> _TASK TO COMPLETE_: Using only the records, tally the lines with "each" in them and state that total by itself.

(Data items)
-- Opening Marker --

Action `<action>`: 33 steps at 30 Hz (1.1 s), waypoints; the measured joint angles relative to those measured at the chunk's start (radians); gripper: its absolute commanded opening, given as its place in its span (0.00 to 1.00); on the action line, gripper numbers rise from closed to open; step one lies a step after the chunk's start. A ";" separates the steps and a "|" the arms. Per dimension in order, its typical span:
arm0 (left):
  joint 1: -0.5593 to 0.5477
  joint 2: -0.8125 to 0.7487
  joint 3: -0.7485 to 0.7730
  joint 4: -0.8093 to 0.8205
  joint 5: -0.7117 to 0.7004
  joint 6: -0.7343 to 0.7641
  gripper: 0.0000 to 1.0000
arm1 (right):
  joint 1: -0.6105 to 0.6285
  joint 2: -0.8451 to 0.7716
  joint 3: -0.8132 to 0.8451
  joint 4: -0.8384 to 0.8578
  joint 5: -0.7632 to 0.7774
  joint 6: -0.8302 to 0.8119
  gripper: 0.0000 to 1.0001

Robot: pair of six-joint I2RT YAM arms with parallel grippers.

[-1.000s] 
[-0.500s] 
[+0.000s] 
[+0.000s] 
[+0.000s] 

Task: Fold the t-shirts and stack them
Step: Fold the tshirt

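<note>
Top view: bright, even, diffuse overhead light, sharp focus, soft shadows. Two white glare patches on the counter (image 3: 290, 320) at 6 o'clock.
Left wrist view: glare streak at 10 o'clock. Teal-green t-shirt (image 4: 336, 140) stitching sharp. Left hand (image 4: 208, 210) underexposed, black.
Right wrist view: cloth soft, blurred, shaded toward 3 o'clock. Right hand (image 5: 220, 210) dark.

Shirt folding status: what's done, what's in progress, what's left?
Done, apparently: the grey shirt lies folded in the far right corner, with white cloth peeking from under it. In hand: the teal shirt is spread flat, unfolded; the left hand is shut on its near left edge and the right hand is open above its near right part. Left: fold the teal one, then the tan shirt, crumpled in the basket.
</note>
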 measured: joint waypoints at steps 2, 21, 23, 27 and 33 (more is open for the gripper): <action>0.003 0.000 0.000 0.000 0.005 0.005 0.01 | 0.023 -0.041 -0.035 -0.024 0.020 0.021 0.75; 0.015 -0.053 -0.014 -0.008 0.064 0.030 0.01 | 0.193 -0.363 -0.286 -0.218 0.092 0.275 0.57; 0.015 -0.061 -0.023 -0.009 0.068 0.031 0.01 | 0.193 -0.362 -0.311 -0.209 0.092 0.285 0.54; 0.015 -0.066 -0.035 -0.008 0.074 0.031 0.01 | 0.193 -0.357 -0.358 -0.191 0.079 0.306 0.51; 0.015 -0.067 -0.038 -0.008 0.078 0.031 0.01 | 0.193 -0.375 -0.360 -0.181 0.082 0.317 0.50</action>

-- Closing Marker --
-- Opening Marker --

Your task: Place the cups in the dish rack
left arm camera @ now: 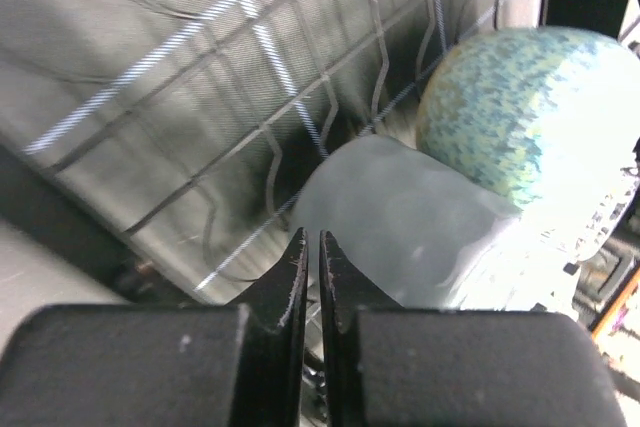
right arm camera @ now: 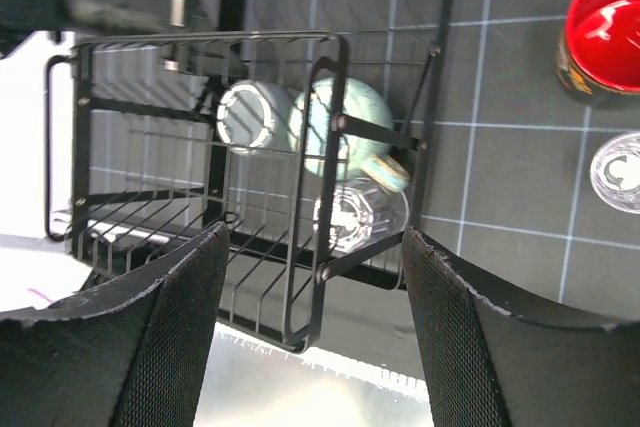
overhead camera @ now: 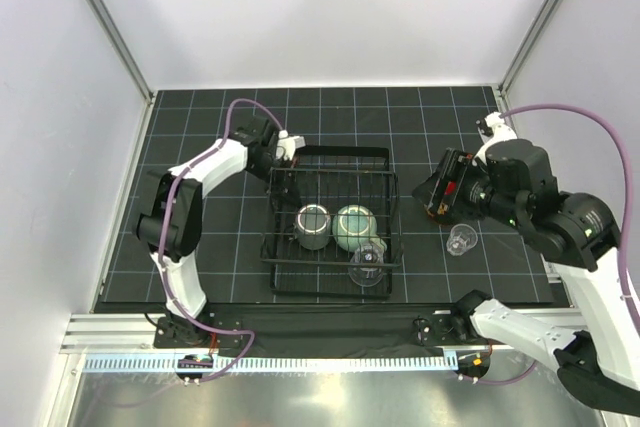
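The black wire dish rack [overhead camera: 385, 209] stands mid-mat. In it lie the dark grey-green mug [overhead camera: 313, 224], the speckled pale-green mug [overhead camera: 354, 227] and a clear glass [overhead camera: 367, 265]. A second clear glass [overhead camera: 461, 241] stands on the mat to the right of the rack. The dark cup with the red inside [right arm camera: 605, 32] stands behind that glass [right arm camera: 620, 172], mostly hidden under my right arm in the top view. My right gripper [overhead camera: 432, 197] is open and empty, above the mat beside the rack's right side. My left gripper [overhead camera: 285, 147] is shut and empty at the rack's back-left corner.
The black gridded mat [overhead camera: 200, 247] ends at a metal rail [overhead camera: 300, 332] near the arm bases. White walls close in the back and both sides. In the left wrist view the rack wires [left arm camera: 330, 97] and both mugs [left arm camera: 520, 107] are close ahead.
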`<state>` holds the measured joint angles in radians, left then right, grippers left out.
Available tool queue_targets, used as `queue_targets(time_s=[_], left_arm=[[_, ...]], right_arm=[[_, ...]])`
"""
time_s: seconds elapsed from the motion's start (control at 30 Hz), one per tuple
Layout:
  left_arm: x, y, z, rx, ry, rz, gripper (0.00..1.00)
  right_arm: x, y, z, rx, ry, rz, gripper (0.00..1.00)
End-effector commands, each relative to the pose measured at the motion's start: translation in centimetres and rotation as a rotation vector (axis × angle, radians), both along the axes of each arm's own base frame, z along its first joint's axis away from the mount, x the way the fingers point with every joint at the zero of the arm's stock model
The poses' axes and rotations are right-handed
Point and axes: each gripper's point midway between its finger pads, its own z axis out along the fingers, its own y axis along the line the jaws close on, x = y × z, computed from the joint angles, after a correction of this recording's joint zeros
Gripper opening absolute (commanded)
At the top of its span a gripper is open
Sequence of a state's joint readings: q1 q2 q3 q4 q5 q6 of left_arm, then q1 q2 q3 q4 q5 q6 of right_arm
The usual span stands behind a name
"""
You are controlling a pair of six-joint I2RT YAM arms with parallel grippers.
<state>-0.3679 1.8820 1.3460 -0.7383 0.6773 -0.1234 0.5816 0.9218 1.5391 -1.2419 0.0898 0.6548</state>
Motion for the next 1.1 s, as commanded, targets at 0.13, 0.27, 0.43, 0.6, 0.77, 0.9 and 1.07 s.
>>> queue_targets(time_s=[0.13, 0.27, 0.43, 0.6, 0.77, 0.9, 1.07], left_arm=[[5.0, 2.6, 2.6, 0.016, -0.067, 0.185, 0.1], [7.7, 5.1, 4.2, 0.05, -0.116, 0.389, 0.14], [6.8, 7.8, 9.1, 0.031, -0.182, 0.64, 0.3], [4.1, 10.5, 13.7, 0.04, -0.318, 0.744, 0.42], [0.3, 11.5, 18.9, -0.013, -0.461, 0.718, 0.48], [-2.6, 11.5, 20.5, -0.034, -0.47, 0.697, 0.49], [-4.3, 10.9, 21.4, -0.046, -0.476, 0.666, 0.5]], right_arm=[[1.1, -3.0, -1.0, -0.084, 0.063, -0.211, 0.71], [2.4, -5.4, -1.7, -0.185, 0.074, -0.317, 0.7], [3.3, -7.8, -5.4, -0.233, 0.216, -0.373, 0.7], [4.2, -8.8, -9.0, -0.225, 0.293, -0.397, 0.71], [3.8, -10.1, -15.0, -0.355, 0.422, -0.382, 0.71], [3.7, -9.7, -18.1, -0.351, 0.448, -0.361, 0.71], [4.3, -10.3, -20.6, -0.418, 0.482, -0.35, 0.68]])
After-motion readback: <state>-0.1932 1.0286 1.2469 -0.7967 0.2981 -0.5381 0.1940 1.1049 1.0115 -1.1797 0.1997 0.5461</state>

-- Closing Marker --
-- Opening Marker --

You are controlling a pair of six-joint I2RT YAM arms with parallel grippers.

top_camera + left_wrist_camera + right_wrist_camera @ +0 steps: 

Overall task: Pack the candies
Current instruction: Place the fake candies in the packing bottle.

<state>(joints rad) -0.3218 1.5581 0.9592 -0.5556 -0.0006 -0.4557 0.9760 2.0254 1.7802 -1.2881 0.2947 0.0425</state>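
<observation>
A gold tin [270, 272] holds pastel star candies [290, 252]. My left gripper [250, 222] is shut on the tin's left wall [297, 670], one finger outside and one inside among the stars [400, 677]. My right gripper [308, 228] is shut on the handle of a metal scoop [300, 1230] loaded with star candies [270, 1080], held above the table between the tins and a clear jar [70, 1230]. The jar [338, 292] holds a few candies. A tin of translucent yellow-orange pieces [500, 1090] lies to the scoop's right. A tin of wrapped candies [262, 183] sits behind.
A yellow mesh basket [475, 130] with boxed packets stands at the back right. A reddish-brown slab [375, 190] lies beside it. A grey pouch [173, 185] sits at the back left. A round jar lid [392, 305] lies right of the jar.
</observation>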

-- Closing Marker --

> _EXPECTED OUTPUT_: 2